The hybrid network (RBF + MLP) exhibits excellent training performance with R_train = 0.9932, superior to all other models. However, the discrepancy with the test R value of 0.9504 indicates that the network cannot transfer its learning efficiently, indicative of overfitting.
The other algorithms demonstrate excellent R indices for training, testing, and validation, with values close to 1, revealing strong correlation and good generalization. The mean squared errors were consistently low.
Given the excellent indicators, identifying the network with the best performance—capable of combining consistency, generalization, and resistance to overfitting and underfitting—poses a challenge. The MLP-logsig, MLP-tansig, RBF, and ANFIS algorithms exhibit strong positive correlation during training. The MLP-tansig recorded R values above 0.98 in both training and validation. In contrast, MLP-logsig and ANFIS, despite excellent training performance (R > 0.98), showed slightly lower R values in validation (<0.98). As for RBF, due to its architecture, it does not include validation, making it necessary to compare its test R value with that of MLP-tansig.
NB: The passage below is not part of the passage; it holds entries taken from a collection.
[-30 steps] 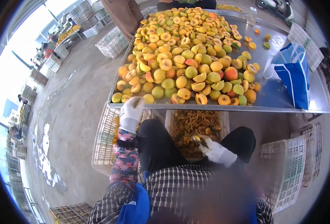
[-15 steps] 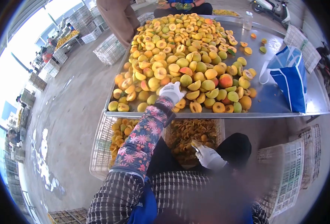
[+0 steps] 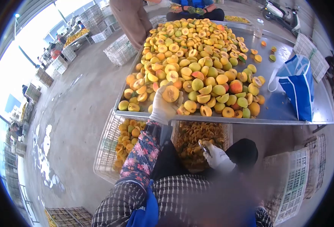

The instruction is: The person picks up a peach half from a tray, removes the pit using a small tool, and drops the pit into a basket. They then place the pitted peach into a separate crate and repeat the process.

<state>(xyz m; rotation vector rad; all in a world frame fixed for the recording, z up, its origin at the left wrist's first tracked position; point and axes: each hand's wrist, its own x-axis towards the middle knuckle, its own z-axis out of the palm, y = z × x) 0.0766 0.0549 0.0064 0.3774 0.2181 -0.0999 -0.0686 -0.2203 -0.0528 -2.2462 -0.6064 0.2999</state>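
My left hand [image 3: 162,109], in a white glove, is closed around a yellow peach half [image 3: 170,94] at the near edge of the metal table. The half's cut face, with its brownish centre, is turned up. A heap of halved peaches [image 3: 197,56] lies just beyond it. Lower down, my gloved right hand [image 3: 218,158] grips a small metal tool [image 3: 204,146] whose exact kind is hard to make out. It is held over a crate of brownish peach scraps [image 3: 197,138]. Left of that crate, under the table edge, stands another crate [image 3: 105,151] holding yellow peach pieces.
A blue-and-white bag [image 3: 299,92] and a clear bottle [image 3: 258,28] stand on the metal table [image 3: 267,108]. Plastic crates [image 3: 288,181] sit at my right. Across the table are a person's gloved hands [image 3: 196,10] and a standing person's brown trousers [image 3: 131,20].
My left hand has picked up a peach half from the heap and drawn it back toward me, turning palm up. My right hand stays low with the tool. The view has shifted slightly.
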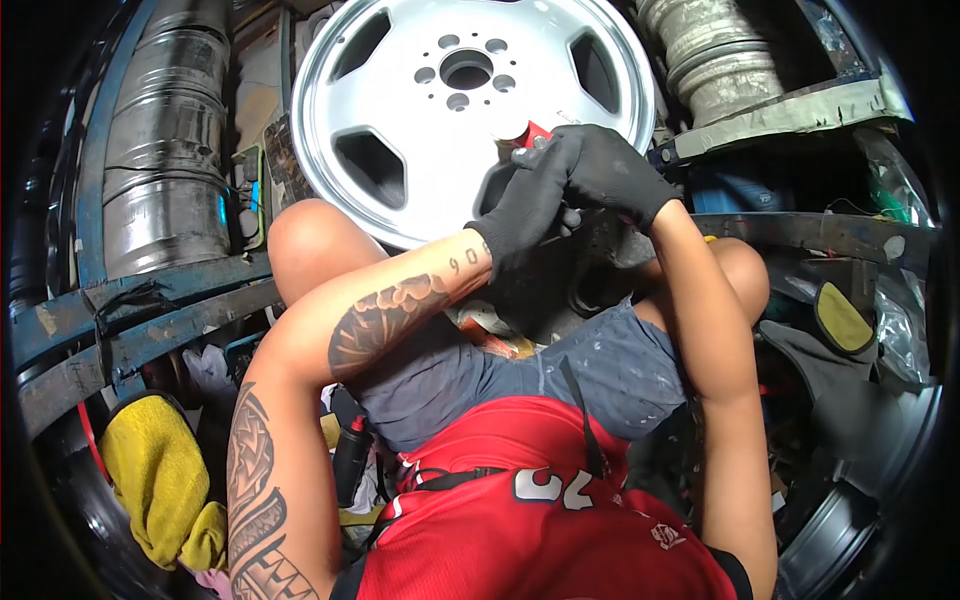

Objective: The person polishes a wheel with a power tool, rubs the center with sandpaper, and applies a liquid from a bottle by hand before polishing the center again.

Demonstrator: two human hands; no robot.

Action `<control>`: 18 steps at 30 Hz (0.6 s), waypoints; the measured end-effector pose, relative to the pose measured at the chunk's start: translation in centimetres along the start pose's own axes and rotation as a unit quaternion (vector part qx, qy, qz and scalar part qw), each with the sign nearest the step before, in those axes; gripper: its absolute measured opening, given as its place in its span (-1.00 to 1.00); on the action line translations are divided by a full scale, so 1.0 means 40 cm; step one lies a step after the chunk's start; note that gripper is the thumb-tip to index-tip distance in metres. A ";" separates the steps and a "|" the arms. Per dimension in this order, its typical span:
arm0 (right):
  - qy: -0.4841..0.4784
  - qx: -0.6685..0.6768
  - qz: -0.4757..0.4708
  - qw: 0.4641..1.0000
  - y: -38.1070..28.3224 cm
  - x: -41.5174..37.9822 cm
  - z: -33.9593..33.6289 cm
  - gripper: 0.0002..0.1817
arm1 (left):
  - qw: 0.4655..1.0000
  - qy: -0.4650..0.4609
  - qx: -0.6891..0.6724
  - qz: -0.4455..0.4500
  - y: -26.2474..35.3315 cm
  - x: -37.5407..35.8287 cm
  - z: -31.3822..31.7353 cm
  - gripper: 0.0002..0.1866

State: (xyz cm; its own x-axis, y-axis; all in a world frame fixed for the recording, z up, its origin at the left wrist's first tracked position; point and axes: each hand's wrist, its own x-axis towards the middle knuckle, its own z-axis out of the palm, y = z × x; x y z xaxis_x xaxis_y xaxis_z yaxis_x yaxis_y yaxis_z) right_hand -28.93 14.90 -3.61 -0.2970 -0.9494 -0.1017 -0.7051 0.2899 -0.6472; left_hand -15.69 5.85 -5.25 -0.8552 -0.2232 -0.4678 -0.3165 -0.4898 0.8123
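A silver alloy wheel [440, 140] with a round centre bore and several bolt holes lies face up before my knees. Over its lower right part, both of my hands, in dark gloves, come together. My left hand [525, 205] is closed, its fingers meeting the other hand. My right hand [612, 165] curls over from the right, also closed. From between them sticks out a small red object with a pale round end [538, 131], close to the wheel face. Its exact kind is hidden by the gloves, as is how the grip divides between the hands.
Stacked metal rims [165, 150] stand at the left, and more worn rims [715, 60] at the upper right. A blue metal frame [60, 330] runs along the left. A yellow cloth [150, 475] hangs at lower left. Another rim [835, 530] lies at lower right.
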 end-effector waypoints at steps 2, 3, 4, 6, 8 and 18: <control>-0.021 -0.007 -0.029 0.999 0.010 0.009 0.015 -0.69 | 1.000 0.017 0.002 0.008 -0.023 0.001 -0.005 -0.33; -0.038 -0.002 -0.044 0.998 0.012 0.019 0.024 -0.69 | 1.000 0.026 0.005 0.007 -0.035 -0.005 -0.008 -0.33; -0.053 0.003 -0.059 0.997 0.017 0.027 0.029 -0.68 | 0.999 0.036 0.009 0.006 -0.045 -0.009 -0.011 -0.33; -0.073 -0.010 -0.068 0.995 0.014 0.038 0.033 -0.68 | 0.997 0.076 -0.015 -0.004 -0.061 -0.021 -0.007 -0.38; -0.083 0.014 -0.047 0.995 0.016 0.051 0.036 -0.61 | 0.994 0.096 -0.050 0.007 -0.062 -0.018 -0.007 -0.40; 0.003 -0.032 0.046 0.998 0.009 -0.008 -0.011 -0.69 | 0.999 -0.041 0.006 -0.022 -0.014 0.030 0.002 -0.33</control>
State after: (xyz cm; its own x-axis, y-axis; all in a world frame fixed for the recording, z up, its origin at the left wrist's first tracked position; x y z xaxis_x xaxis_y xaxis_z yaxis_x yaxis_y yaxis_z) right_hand -29.38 15.38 -3.48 -0.3665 -0.9177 -0.1534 -0.7145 0.3832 -0.5854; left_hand -16.57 5.94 -6.23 -0.8709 -0.1322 -0.4734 -0.3586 -0.4877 0.7959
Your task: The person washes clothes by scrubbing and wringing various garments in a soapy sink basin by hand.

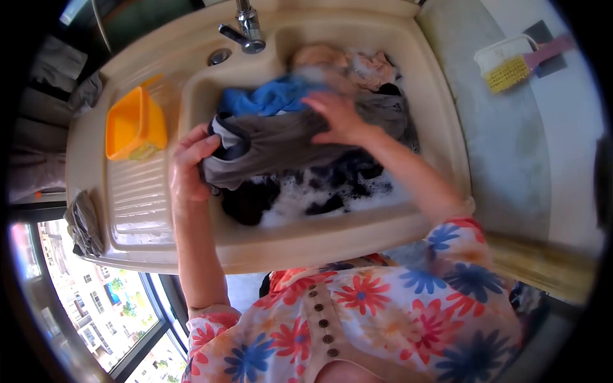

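My left hand [193, 159] is closed on the dark-trimmed neck end of a grey shirt [281, 137], at the left side of the sink basin [442, 134]. The shirt stretches rightward over the wet laundry. My right hand [341, 118], slightly blurred, hovers over or touches the shirt with thumb and fingers spread apart. Behind the shirt lies a bunched blue cloth [265, 97]. Peach-coloured cloth [373, 69] sits in suds at the back right. Nearer my body, dark clothes [252, 199] soak among white foam [287, 203].
A faucet [246, 32] rises behind the basin. On the ribbed drainboard [137, 210] stands a yellow plastic container [135, 127]. A grey crumpled cloth [84, 223] hangs at the left edge. A yellow-bristled brush [511, 73] lies on the right ledge. Window panes [96, 300] are at lower left.
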The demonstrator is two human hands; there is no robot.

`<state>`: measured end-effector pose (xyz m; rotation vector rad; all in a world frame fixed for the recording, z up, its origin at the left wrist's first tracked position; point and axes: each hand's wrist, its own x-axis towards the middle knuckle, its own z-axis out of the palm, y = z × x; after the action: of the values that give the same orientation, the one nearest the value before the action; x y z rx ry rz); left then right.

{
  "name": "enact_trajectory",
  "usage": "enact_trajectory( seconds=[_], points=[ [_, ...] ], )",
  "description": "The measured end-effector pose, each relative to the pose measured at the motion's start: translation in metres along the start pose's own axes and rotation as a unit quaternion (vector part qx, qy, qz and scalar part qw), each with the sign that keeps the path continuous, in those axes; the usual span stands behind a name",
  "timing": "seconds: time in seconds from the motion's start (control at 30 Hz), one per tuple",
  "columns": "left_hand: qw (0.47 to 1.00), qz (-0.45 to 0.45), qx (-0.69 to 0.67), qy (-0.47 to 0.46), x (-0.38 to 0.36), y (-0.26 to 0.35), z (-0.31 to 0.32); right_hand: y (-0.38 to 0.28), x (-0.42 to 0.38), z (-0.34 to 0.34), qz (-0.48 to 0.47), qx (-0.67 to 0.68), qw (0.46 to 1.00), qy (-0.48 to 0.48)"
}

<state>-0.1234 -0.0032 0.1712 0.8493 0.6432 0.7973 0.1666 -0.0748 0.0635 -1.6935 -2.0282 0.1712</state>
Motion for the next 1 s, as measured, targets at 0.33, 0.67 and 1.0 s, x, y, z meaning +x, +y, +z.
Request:
enact_trajectory(
  seconds=[0.33, 0.67, 1.0],
  points=[
    [0.567, 0.081, 0.819, 0.035, 0.024, -0.054, -0.010, 0.016, -0.033, -0.057, 0.272, 0.568, 0.768, -0.121],
    [0.894, -0.063, 0.436, -0.078, 0.051, -0.105, 0.041, 0.015, -0.063, -0.094, 0.276, 0.510, 0.799, -0.158],
    [0.981, -0.130, -0.109, 0.093, 0.066, -0.157, 0.070, 0.038, -0.038, -0.033, 0.327, 0.619, 0.713, 0.034]
  ],
)
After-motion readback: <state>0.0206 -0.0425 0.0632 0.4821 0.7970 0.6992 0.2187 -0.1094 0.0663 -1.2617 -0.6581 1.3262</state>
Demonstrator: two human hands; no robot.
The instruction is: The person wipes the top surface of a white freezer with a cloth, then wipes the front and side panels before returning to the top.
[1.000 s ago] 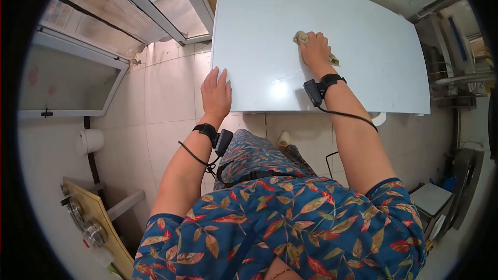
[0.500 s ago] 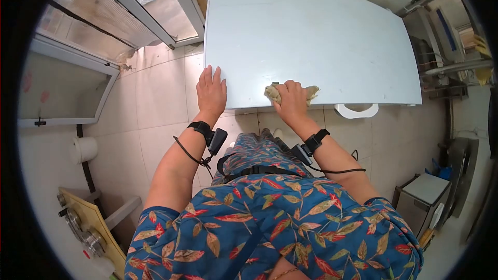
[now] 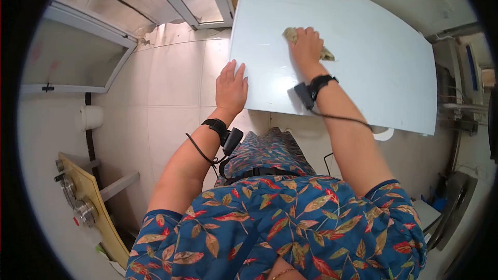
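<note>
My left hand (image 3: 231,89) lies flat on the near left corner of the table (image 3: 373,62). My right hand (image 3: 307,46) rests farther in, toward the far left edge, on top of a cloth (image 3: 326,54) lying on the tabletop.

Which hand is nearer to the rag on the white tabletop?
Right. The right hand lies on top of the rag, pressing it to the white tabletop. The left hand rests flat at the tabletop's near left corner, apart from the rag.
</note>
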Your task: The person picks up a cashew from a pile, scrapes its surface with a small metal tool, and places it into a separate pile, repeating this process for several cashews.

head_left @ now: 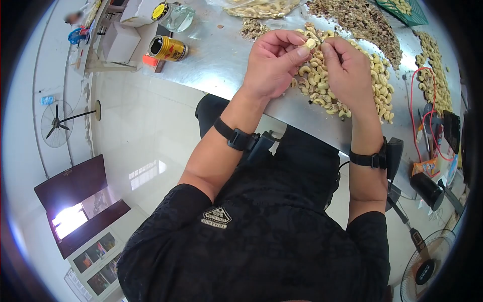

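My left hand (274, 63) is above the metal table, its thumb and fingertips pinching a pale cashew nut (311, 44). Close beside it, my right hand (348, 73) is closed, thumb against the curled fingers. A thin dark sliver shows at its fingertips near the nut; its kind is too small to make out. Under and around both hands spreads a heap of cashew nuts (318, 83), some with brown skin patches. Black straps circle both wrists.
Brown skin scraps (362, 22) lie behind the heap, beside a green basket (410, 12). More cashews (435, 75) lie at right, near a red cord (412, 110). A yellow can (173, 49), glass jar (178, 19) and bag of cashews (261, 7) stand left and back.
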A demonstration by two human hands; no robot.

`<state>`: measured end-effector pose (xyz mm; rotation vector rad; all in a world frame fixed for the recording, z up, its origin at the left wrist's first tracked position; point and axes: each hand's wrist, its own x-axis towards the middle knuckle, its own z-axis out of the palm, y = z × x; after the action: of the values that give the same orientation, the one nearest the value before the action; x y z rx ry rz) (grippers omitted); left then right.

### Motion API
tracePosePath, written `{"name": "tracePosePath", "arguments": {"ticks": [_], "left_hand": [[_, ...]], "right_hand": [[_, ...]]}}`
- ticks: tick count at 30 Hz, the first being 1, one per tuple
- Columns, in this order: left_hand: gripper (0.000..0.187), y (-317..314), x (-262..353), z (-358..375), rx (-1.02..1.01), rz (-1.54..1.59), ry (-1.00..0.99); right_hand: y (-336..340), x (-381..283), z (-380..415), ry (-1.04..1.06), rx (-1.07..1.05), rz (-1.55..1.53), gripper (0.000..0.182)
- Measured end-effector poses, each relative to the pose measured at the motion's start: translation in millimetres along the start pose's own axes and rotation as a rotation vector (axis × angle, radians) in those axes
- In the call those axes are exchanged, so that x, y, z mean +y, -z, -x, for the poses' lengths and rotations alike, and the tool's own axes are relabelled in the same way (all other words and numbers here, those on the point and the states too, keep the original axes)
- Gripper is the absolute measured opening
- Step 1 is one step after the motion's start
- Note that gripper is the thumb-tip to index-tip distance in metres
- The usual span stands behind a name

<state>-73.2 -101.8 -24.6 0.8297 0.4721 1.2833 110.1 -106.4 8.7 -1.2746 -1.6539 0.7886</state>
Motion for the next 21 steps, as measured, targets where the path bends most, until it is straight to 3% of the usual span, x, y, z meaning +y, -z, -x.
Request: {"name": "tracePosePath", "arguments": {"ticks": [2,5,11,21], "left_hand": [[0.018,-4.6,1.6,0.8,-0.012,0.028,-0.010],[0.018,-3.4,3.6,-0.8,-0.016,0.059,-0.028],[0.016,-3.0,2.5,0.5,0.001,0.063,-0.035],[0.014,-8.1,-4.2,2.4,0.024,0.087,-0.028]], "right_hand": [[1.0,1.9,0.5,-0.063,-0.008,-0.083,0.015],[1.1,4.9,2.8,0.041,-0.078,-0.218,0.015],[3.5,-1.8,3.4,0.056,-0.139,-0.181,0.015],[2.0,1.3,1.3,-0.059,0.005,-0.075,0.015]]}}
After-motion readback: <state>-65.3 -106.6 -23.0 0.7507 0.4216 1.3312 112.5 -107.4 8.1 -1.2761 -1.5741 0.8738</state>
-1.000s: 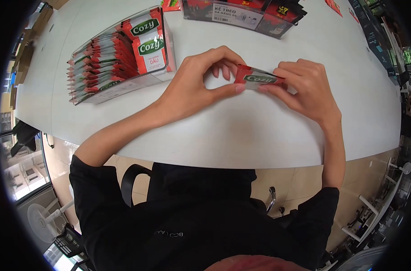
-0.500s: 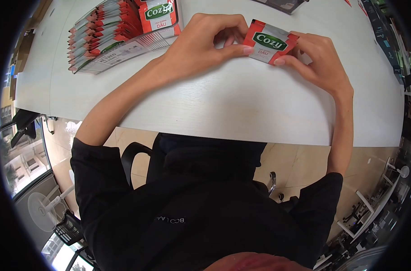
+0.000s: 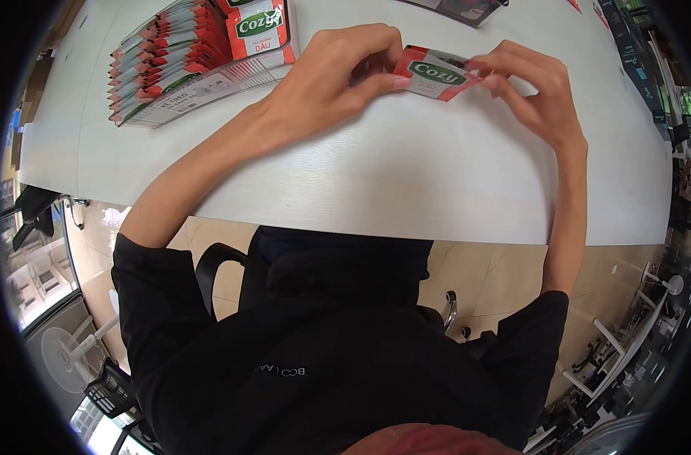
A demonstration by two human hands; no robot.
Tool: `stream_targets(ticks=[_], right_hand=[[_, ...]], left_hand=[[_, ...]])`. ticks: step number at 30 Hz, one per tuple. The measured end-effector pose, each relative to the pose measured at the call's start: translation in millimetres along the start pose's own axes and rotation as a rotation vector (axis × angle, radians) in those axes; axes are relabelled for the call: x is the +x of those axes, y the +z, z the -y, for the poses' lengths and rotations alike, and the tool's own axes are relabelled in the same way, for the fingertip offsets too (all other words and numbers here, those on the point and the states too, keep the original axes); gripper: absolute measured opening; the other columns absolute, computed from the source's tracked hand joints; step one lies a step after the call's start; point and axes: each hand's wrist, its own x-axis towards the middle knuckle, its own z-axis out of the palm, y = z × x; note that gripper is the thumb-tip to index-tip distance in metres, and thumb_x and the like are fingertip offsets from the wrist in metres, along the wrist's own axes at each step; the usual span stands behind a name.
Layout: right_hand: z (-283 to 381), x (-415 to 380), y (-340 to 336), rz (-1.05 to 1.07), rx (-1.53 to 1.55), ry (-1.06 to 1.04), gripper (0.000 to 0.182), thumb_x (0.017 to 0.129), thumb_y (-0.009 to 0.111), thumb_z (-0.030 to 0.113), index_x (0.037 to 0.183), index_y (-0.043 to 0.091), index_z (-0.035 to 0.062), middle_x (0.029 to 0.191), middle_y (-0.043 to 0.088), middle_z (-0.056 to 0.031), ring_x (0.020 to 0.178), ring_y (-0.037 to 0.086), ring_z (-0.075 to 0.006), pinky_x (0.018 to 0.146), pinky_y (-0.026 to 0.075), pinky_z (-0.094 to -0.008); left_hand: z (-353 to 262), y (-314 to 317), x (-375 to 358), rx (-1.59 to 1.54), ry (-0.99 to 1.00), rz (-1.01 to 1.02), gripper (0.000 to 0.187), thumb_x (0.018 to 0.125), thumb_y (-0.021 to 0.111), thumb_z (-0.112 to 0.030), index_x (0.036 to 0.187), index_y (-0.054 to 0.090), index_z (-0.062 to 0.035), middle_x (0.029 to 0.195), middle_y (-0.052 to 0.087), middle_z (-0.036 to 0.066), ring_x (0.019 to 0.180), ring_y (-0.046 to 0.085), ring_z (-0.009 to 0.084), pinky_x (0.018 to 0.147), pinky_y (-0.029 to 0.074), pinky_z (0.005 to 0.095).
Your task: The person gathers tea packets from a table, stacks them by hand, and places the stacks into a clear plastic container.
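A red and white tea sachet [image 3: 435, 76] with a green "Cozy" label is held over the white table, its top tilted back. My left hand [image 3: 345, 72] pinches its left edge between thumb and fingers. At its right edge, the thumb and forefinger of my right hand [image 3: 531, 87] close on the corner, the fingers slightly blurred. To the left stands a clear plastic tray [image 3: 201, 89] packed with a row of similar sachets [image 3: 179, 45]. Another sachet [image 3: 257, 30] faces forward in the tray's right part.
A dark clear-sided container [image 3: 467, 9] sits at the table's far edge. Dark boxes [image 3: 640, 64] line the right side. The table's front edge [image 3: 361, 231] runs just before my body, with a chair [image 3: 223, 262] beneath me.
The sachet has tilted back and shifted slightly left. My right hand's fingers have moved up to its right corner, while the left hand keeps its pinch. The camera view has shifted a little.
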Motion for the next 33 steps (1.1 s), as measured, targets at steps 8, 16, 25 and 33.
stream_targets(ticks=[8,16,25,33], right_hand=[[-36,-12,-2,0.044,-0.079,0.388,0.019,0.096,0.066,0.023,0.110,0.073,0.0118,0.074,0.062,-0.0024,0.061,0.053,-0.0105,0.058,0.043,-0.0272],[-3,2,12,0.062,-0.072,0.243,0.019,0.093,0.071,0.021,0.109,0.072,0.0101,0.084,0.061,-0.0047,0.062,0.054,-0.0126,0.059,0.046,-0.0288],[-1,11,32,-0.246,-0.275,0.201,0.039,0.086,0.077,0.020,0.124,0.068,0.0195,0.146,0.043,-0.0016,0.089,0.067,-0.0138,0.068,0.058,-0.0286],[-11,7,13,-0.169,-0.237,0.186,0.033,0.090,0.072,0.015,0.123,0.069,0.0177,0.141,0.052,-0.0004,0.088,0.067,-0.0129,0.071,0.057,-0.0289]], left_hand=[[2,-2,-2,-0.048,-0.088,0.020,0.023,0.090,0.076,-0.018,0.090,0.059,-0.0024,0.073,0.057,0.004,0.062,0.046,0.0094,0.056,0.039,0.0262],[6,2,-1,-0.038,-0.111,-0.055,0.021,0.098,0.066,-0.017,0.105,0.057,-0.0001,0.086,0.062,0.007,0.071,0.049,0.0106,0.065,0.042,0.0269],[8,7,-1,-0.148,-0.121,-0.102,0.024,0.099,0.063,-0.016,0.105,0.049,0.0028,0.079,0.061,0.015,0.066,0.052,0.0215,0.062,0.043,0.0349],[10,4,-1,-0.137,-0.127,-0.077,0.023,0.099,0.063,-0.016,0.105,0.051,0.0023,0.080,0.061,0.012,0.068,0.051,0.0186,0.064,0.043,0.0337]])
Although they demonstrated similar test performance, MLP-tansig was chosen due to its: slightly superior training performance (training R 0.0030 higher), better stability across datasets, and lower test MSE.
The MAE results, presented in Figure 7, indicate the superiority of the MLP-tansig model, which exhibited the lowest mean absolute errors across all datasets: training (0.019), validation (0.031), and test (0.020). This signifies that, on average, the model’s predictions deviate by only approximately 1.9% to 3.1% from the actual FAME value, confirming its precision and robustness. The RBF and ANFIS models demonstrated intermediate performance, consistent with previous analyses. Finally, the Random Forest model recorded the highest MAE values in both training (0.064) and testing (0.075), a strong indicator of underfitting.
In summary, the integrated analysis of the R, RMSE, MSE, and MAE metrics identified the MLP-tansig model as the most efficient, exhibiting a high correlation (R > 0.98) and the lowest absolute errors (MAE ≈ 2–3%, RMSE = 3.03%), demonstrating superior accuracy and robustness. The RBF network established itself as the second-best option, with performance very close to MLP-tansig on the test data, albeit with slight inferiority in stability across datasets and in the MSE. The remaining models, despite showing good indicators in some aspects, were discarded due to issues of overfitting (RBF + MLP) or underfitting (Random Forest).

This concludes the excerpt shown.